La recherche de Wirsing et al., 2009 et des études publiées par le Groupe de recherche marine de l'Université du Cap montrent que même si les requins peuvent confondre la silhouette d'un humain avec celle d'un phoque vu d'en bas, la plupart des attaques sont enquête Plutôt que prédateurs. Les requins effectuent souvent une seule morsure d'essai avant de battre en retraite, ce qui correspond à un comportement exploratoire plutôt qu'à une intention de se nourrir.
Les humains ne font pas partie du régime alimentaire habituel des requins. Leur apport calorique est faible comparé à la graisse riche en énergie d'un phoque. De plus, des observations répétées montrent que les requins ont tendance à éviter les humains après une première morsure, ce qui indique qu'ils sont capables d'apprendre et de distinguer les types de proies.
Erreur d'identité dans son contexte
L’hypothèse de « l’erreur d’identité » est plus plausible dans certaines conditions :
- Par le bas:Un requin s'approchant d'un surfeur peut voir une forme flottante sur la surface éclairée par le soleil, ressemblant superficiellement à un phoque.

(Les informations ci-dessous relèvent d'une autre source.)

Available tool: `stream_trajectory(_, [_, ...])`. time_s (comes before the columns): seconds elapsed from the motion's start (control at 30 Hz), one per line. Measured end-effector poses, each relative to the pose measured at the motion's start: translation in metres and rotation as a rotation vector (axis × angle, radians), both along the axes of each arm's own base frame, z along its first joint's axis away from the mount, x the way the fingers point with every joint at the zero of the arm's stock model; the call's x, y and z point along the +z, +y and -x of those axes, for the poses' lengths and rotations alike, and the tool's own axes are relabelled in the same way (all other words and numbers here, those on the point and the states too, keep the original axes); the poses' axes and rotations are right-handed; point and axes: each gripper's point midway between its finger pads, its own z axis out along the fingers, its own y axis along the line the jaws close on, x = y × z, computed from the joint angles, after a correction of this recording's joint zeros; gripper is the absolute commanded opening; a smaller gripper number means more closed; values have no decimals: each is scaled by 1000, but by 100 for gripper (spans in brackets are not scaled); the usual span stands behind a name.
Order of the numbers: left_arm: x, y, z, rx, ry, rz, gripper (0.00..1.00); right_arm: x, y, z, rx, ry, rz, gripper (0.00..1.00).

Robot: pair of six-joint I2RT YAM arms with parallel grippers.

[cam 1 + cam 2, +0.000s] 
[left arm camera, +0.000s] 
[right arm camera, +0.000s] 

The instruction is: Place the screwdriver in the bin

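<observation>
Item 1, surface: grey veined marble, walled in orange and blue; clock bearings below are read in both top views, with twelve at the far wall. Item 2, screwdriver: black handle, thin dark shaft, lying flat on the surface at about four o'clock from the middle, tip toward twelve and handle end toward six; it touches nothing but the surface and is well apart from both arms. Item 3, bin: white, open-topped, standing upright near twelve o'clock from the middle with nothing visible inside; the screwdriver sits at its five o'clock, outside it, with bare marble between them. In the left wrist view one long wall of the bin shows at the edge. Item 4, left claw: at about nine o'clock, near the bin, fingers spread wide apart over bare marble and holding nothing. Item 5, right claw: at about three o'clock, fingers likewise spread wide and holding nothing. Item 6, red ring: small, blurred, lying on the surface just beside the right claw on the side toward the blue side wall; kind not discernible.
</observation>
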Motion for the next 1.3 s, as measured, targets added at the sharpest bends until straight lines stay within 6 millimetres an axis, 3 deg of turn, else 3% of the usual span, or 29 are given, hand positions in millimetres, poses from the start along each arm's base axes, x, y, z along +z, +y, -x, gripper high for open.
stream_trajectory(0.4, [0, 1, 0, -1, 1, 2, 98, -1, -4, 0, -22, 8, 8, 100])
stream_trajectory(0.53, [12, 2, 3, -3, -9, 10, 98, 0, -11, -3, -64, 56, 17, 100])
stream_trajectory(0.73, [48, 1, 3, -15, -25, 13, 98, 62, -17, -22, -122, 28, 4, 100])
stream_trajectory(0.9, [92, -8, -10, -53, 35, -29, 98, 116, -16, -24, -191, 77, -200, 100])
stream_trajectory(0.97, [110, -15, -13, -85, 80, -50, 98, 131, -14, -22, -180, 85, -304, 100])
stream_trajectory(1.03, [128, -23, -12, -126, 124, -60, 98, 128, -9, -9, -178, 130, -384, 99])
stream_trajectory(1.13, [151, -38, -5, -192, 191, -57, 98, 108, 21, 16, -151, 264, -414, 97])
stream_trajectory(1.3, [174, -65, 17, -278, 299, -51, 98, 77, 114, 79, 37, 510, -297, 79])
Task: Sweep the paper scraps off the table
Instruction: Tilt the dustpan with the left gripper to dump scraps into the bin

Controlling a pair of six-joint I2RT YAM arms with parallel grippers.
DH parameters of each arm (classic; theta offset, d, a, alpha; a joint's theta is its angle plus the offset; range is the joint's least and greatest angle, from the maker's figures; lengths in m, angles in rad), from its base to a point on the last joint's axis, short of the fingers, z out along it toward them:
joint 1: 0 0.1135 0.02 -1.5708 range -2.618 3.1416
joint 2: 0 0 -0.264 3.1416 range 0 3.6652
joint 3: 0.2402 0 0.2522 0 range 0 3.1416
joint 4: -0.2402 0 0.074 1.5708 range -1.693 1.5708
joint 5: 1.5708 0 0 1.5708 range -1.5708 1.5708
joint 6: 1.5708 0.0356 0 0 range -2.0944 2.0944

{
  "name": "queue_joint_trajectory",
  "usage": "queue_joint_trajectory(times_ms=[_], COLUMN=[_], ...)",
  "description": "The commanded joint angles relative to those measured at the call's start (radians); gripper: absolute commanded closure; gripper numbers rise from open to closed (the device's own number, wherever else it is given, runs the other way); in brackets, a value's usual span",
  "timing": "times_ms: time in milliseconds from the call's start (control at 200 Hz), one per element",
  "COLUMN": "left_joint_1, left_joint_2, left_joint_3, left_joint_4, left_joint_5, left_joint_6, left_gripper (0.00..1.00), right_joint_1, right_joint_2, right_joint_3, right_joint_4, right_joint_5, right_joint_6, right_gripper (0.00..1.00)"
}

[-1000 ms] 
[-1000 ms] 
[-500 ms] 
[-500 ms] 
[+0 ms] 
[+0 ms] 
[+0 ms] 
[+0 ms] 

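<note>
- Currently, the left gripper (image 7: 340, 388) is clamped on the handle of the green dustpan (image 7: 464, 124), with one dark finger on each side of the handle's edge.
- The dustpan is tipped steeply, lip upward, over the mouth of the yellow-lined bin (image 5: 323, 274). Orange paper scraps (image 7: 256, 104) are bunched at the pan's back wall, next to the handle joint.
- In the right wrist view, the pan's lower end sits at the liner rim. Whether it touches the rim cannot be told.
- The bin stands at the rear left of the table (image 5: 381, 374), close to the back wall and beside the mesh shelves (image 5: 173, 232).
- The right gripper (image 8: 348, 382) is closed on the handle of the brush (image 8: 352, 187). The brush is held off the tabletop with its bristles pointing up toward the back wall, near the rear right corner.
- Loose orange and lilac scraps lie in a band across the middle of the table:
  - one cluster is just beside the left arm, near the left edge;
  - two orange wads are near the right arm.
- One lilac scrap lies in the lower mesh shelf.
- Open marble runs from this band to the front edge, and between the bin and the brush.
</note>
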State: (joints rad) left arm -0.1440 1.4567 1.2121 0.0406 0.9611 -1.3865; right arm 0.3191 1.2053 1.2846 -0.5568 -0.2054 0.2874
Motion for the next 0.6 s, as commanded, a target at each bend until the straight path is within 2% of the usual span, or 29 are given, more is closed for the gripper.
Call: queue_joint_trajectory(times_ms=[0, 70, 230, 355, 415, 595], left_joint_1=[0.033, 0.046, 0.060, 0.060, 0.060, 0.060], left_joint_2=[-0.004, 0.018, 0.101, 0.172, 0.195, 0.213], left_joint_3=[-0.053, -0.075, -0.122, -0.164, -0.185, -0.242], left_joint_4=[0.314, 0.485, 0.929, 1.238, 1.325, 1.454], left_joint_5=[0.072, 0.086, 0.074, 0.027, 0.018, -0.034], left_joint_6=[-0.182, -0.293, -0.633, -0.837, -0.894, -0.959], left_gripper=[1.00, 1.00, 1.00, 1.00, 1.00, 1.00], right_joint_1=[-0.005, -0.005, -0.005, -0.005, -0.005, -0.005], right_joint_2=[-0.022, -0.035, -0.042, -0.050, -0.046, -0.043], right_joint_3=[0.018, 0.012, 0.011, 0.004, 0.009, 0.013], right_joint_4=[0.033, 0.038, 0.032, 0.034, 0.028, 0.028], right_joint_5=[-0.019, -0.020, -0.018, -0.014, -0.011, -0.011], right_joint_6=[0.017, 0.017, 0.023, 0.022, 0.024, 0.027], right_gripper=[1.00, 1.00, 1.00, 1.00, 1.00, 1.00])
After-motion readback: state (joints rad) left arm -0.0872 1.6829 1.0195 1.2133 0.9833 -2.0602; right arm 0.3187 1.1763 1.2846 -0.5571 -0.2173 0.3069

- Distance et lumière:Sous une faible luminosité ou dans une eau trouble, les repères visuels sont moins précis.
- Premières rencontres:Les requins jeunes ou inexpérimentés peuvent être plus enclins aux morsures exploratoires.
Toutefois, toutes les attaques ne correspondent pas à ce modèleCertaines se produisent près de récifs rocheux, dans des eaux peu profondes ou dans des zones où l’activité des phoques est faible, ce qui suggère des explications alternatives telles que la territorialité, la curiosité ou le comportement d’investigation.
Le rôle des médias et la perception du public
Des films comme Mâchoires (1975) a consolidé l'idée que les humains sont les principales proies des requins, mais c'est une exagération. Selon Fichier international des attaques de requins (ISAF), le taux de mortalité des attaques de requins non provoquées dans le monde est extrêmement faible, environ 5 à 10 décès par an dans toute l'Afrique du Sud, et des milliers de personnes pénètrent chaque jour dans les eaux sud-africaines.
La peur du public, alimentée par des récits dramatiques, éclipse la réalité : la plupart des morsures de requins sont non létal et investigatif, et les requins sont bien plus susceptibles de confondre d’autres proies que de chasser activement les humains.
Comment les scientifiques étudient le comportement des requins
La recherche moderne utilise des drones, des balises et des caméras sous-marines pour moniteur interactions. Par exemple, des études menées par Groupe de recherche sur le requin blanc du Cap montrent que les requins tournent souvent en rond avant de mordre, indiquant Curiosité et évaluation sensorielle. Le comportement de morsure test est une caractéristique de l'« échantillonnage », ce qui concorde avec la théorie de l'erreur d'identité, mais souligne également que les requins ne sont pas des tueurs aveugles : ils évaluent des objets inconnus dans leur environnement.
En résumé : mythe contre réalité
Alors, les requins confondent-ils vraiment les humains avec les phoques ? La réponse est : parfois, mais il est nuancé. Les requins peuvent mal identifier les humains dans certaines conditions, en particulier les surfeurs d'en bas, mais la majorité des les attaques sont enquête plutôt que prédateur. Les humains ne sont pas des proies typiques et les requins peuvent apprendre à éviter les espèces qui ne sont pas des proies.